Results and Discussion
Poor accuracies (Q 2 • R 2 =0.05, 0.05, 0.36 and 0.45; ∼0 at low to moderate, decision-critical levels) and class predictions, limited ranges (not covering low to moderate estimates), systematic errors (often considerable overprediction at low values), poor clinical relevance and inadequate thresholds were found. Predictive accuracy was mainly lost in the translation from in vitro to in vivo . Log D and Ro5 are poor predictors of oral bioavailability and half-life.

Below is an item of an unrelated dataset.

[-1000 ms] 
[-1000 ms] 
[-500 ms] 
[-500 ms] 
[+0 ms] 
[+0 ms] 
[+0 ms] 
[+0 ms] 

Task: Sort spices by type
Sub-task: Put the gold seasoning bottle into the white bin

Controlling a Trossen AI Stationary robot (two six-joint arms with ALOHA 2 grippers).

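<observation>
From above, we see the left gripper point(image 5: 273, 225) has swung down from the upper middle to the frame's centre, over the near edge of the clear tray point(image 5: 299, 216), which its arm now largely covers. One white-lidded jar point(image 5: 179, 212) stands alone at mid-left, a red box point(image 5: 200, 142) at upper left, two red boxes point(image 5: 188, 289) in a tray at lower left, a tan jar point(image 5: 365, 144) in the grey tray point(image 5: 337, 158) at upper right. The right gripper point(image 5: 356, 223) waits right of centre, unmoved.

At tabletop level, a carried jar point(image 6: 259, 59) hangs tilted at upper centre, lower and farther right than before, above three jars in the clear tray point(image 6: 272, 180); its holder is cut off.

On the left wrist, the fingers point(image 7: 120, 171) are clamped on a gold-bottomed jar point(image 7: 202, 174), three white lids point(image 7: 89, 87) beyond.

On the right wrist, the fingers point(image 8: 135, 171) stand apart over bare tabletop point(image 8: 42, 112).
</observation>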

Ro5 produced 63 % false negatives for prediction of poor/good oral absorption. The overall mean Q 2 for ANDROMEDA was 3 times higher (0.57 vs 0.2). Advantages with ANDROMEDA compared to in vitro data-based in silico models include wider application domain (high resolution at low values), extrahepatic elimination models, minimal skewness, clinical relevance, balanced thresholds, and compound- and parameter-unique confidence intervals. ANDROMEDA successfully predicted the human clinical ADME/PK for all small drugs marketed in 2021, while the in silico to in vitro to in vivo approach was out of reach for all.
Conclusion
The validity of investigated methodologies (including ADMET Predictor) and thresholds were overall very low. Unless both predicted S, permeability and f u are high and CL int is moderate (an overall criterium not met for investigated modern small drugs) one is more or less lost in the translation, and will jeopardize compound selection and optimization. This clearly shows the need for better and thoroughly validated prediction models and software. Marked improvements in accuracy, range, balance and clinical relevance were achieved with ANDROMEDA, which predicts human clinical ADME/PK directly from chemical structures and has undergone extensive validation.